Por José Evangelista Rios da Silva.
Resumo
O presente artigo analisa a atual conjuntura de instabilidade política e social no Irã, caracterizada por uma onda de protestos de larga escala e uma repressão estatal severa. Através de uma perspectiva de paralaxe, o texto investiga a erosão do pacto social estabelecido pela Revolução de 1979 e a falência do modelo econômico sob sanções. Paralelamente, discute-se o papel do Irã como “elo fraco” no eixo de integração eurasiana (Rússia-China), avaliando como o colapso institucional doméstico ameaça os projetos de multipolaridade e as rotas comerciais estratégicas do século XXI.
- Introdução
O Irã contemporâneo enfrenta o desafio mais profundo à sua estabilidade desde a queda da dinastia Pahlavi. O que se iniciou como uma reação a questões de costumes e autonomia corporal evoluiu rapidamente para um questionamento sistêmico da legitimidade do Estado teocrático. Este fenômeno não pode ser compreendido isoladamente; ele exige uma análise que contemple a exaustão da economia política interna e as pressões tectônicas da geopolítica global. - A Dialética da Luta Interna: O Colapso do Pacto Social
A análise classista revela que a crise iraniana é, fundamentalmente, uma crise de reprodução material. A institucionalização da luta política sob o domínio clerical resultou em uma burocratização que alienou a base trabalhadora e a juventude.
- A Erosão do Poder de Compra: A desvalorização cambial extrema e a inflação estrutural desestruturaram a vida cotidiana. O fechamento do Bazar de Teerã simboliza a ruptura da elite comercial tradicional com o regime, sinalizando o fim do consenso conservador.
- A Resposta Estatal: A transição da hegemonia para a coerção pura evidencia um Estado que já não consegue mediar conflitos sociais por meio de concessões, recorrendo à violência sistemática e ao controle tecnológico (blackouts de rede) para garantir a sobrevivência do regime.
- A Dimensão de Paralaxe: O Irã no Eixo Multipolar
Enquanto internamente o Estado é visto como opressor, externamente ele atua como um pilar de resistência à hegemonia unipolar dos Estados Unidos. Esta dualidade cria o “paradoxo iraniano”.
- O Eixo Moscou-Pequim-Teerã: O Irã é o hub geográfico essencial para o Corredor Internacional de Transporte Norte-Sul (INSTC) e para a Iniciativa Cinturão e Rota (BRI). A instabilidade interna iraniana é, portanto, uma vulnerabilidade estratégica para a Rússia e a China.
- O Risco da Desintegração: O conceito de “colapso civilizacional” sugere que a queda do regime, na ausência de uma vanguarda organizada, pode resultar não em uma transição democrática, mas em um vácuo de poder semelhante ao ocorrido em outros Estados do Oriente Médio, favorecendo a balcanização étnica e o retrocesso das forças produtivas regionais.
- Conclusão: Para Onde Vai o Irã?
O destino do Irã depende da resolução de sua contradição interna: a necessidade de soberania externa (anti-imperialismo) em oposição à necessidade de libertação interna (democracia e justiça social). Sem uma reforma estrutural que contemple as demandas da classe trabalhadora e da juventude, o país caminha para uma fragmentação que pode comprometer a transição para a ordem multipolar. A sobrevivência do Irã como Estado-nação soberano está intrinsecamente ligada à sua capacidade de repactuar o poder internamente antes que o colapso econômico se torne irreversível.

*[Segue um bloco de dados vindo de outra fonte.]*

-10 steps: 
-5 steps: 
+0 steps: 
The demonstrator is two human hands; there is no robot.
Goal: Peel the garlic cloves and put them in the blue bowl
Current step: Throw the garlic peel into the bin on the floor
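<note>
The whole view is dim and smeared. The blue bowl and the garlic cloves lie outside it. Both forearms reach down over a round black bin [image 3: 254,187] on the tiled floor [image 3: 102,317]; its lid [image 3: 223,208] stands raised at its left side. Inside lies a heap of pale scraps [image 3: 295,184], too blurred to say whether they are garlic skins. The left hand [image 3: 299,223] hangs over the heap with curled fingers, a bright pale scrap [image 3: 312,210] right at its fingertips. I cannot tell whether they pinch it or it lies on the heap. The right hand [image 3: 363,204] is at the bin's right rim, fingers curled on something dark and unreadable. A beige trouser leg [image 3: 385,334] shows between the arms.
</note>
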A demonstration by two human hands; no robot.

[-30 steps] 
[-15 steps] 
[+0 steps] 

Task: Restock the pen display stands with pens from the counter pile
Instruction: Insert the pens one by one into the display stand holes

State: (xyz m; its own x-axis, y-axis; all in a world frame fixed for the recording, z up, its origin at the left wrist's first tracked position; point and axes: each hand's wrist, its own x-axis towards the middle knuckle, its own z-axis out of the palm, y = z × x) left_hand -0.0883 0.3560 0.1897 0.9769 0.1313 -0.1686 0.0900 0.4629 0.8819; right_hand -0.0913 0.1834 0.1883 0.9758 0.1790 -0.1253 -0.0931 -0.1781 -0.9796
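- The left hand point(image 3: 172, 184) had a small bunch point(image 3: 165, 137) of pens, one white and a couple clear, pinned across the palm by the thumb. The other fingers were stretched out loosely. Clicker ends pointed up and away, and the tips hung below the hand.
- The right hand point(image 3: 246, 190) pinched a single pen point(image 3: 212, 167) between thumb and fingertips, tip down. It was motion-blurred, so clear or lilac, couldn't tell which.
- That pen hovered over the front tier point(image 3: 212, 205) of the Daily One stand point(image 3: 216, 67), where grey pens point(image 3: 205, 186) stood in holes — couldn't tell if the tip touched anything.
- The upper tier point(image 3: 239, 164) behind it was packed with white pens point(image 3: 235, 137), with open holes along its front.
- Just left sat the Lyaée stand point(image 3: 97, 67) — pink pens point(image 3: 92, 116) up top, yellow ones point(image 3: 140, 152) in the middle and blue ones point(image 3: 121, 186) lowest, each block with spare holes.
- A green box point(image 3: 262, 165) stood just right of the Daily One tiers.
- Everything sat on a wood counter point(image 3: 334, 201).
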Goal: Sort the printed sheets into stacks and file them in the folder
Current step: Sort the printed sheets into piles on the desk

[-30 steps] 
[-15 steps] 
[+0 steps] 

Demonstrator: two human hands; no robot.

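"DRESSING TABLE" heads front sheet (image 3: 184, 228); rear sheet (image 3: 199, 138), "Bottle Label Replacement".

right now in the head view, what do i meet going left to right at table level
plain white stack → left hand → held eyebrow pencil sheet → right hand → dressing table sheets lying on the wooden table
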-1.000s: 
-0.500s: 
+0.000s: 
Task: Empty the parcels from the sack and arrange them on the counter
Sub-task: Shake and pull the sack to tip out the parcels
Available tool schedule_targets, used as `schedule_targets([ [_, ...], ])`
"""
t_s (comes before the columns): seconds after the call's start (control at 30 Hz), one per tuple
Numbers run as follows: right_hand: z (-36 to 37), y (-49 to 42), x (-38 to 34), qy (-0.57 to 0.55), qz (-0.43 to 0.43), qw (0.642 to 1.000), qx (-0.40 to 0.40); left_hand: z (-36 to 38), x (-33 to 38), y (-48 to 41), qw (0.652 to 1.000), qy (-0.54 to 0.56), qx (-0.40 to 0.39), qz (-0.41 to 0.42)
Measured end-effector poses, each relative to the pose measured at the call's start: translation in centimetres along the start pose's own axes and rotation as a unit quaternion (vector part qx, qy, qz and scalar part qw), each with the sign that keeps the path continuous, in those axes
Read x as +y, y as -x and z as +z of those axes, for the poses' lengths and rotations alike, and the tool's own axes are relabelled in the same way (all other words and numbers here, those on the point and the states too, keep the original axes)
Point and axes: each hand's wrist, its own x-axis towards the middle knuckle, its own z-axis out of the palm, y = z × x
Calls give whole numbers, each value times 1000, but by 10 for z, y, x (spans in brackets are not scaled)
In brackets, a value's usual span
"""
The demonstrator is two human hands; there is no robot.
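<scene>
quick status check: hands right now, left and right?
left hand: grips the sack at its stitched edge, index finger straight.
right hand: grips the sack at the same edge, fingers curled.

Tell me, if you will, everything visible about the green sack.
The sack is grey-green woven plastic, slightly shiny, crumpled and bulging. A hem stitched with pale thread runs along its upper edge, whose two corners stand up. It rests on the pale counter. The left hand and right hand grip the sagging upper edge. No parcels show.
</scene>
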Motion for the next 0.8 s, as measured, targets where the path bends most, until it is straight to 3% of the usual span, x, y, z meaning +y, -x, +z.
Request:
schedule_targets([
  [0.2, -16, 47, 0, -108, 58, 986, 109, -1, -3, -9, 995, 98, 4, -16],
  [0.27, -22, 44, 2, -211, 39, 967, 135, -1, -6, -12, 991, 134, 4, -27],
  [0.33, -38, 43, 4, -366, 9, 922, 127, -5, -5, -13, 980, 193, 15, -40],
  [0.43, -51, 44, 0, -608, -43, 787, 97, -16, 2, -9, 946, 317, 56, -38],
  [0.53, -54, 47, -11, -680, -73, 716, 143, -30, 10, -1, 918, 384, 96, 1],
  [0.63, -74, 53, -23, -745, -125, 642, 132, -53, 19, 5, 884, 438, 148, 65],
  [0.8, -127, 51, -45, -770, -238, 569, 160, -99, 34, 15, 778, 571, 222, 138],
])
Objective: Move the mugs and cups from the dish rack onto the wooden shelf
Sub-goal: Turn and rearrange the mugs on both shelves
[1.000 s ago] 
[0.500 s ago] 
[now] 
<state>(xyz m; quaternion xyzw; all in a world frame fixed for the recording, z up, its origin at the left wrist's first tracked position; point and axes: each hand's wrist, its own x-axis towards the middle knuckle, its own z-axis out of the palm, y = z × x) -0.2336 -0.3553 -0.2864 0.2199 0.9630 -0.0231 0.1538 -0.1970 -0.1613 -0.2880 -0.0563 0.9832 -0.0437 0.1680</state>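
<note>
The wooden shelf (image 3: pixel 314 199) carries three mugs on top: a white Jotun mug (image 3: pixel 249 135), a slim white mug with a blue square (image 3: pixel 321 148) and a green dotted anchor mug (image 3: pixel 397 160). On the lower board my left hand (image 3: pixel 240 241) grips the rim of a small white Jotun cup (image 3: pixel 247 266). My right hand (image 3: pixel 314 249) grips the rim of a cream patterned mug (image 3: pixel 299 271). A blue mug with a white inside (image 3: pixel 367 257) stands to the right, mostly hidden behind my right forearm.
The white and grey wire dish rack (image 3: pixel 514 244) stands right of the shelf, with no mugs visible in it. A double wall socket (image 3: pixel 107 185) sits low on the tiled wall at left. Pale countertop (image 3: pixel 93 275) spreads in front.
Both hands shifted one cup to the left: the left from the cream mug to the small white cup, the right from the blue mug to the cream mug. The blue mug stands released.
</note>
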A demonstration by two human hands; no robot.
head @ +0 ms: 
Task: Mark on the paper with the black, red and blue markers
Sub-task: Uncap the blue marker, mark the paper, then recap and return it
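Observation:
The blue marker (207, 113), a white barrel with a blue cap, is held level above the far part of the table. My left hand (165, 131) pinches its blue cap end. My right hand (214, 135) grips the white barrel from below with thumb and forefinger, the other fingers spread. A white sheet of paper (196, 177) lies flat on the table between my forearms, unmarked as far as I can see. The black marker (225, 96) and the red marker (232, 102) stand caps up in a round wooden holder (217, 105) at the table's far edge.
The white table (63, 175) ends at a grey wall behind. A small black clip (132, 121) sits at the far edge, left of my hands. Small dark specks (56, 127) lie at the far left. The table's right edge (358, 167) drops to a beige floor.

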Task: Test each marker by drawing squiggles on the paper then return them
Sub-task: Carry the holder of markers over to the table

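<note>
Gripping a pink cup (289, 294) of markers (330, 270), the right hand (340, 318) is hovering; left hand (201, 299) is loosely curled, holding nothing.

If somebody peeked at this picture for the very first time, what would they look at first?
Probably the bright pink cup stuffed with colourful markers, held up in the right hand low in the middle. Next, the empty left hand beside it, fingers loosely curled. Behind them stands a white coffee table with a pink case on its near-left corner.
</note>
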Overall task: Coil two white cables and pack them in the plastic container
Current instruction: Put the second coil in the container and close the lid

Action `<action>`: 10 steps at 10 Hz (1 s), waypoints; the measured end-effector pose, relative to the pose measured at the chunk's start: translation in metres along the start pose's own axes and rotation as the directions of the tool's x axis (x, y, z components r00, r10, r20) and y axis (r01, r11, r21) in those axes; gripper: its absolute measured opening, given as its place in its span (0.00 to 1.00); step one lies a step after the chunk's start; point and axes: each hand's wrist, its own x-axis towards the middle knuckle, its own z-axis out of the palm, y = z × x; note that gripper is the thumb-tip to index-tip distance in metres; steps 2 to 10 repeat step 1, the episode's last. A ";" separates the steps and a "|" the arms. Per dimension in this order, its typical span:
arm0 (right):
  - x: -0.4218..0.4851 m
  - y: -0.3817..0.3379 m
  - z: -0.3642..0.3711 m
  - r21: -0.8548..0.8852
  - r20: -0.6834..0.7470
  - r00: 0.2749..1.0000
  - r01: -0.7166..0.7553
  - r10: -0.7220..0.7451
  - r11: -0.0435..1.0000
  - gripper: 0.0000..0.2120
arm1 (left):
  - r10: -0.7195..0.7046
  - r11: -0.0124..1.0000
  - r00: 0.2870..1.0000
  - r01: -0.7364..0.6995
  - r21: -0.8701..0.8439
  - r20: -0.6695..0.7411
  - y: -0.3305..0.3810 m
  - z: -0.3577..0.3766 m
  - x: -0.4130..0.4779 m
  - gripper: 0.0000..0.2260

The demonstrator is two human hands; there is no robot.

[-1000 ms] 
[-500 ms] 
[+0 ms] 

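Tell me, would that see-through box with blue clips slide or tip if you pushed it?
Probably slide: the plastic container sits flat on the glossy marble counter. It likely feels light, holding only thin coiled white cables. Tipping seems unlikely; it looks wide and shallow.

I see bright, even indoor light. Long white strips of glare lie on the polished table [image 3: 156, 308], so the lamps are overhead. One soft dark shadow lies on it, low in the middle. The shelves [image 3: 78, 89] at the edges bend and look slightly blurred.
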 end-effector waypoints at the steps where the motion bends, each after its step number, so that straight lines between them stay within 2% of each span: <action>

Referências Bibliográficas
- ABRAHAMIAN, Ervand. A History of Modern Iran. Cambridge University Press, 2018. (Obra fundamental para entender as raízes da Revolução de 1979 e a formação das classes sociais no país).
- ESCOBAR, Pepe. Eurasia v. NATO: The Great Reset vs. The Great Integration. Nimble Books, 2021. (Referência para a análise da importância do Irã nas novas rotas comerciais eurasianas).
- HARVEY, David. O Novo Imperialismo. Edições Loyola, 2004. (Útil para analisar a dinâmica de “acumulação por espoliação” e as sanções econômicas como ferramentas de guerra).
- MAMDANI, Mahmood. Good Muslim, Bad Muslim: America, the Cold War, and the Roots of Terror. Pantheon, 2004. (Para a análise das intervenções externas e a construção de narrativas ideológicas).
- RELATÓRIOS IHR (Iran Human Rights). Annual Report on the Death Penalty in Iran. Oslo, 2024. (Dados estatísticos sobre a repressão e o impacto social dos conflitos).
- WALLERSTEIN, Immanuel. O Sistema Mundial Moderno. Edições Afrontamento, 1974. (Para enquadrar o Irã na periferia/semiperiferia do sistema-mundo e suas tentativas de autonomia).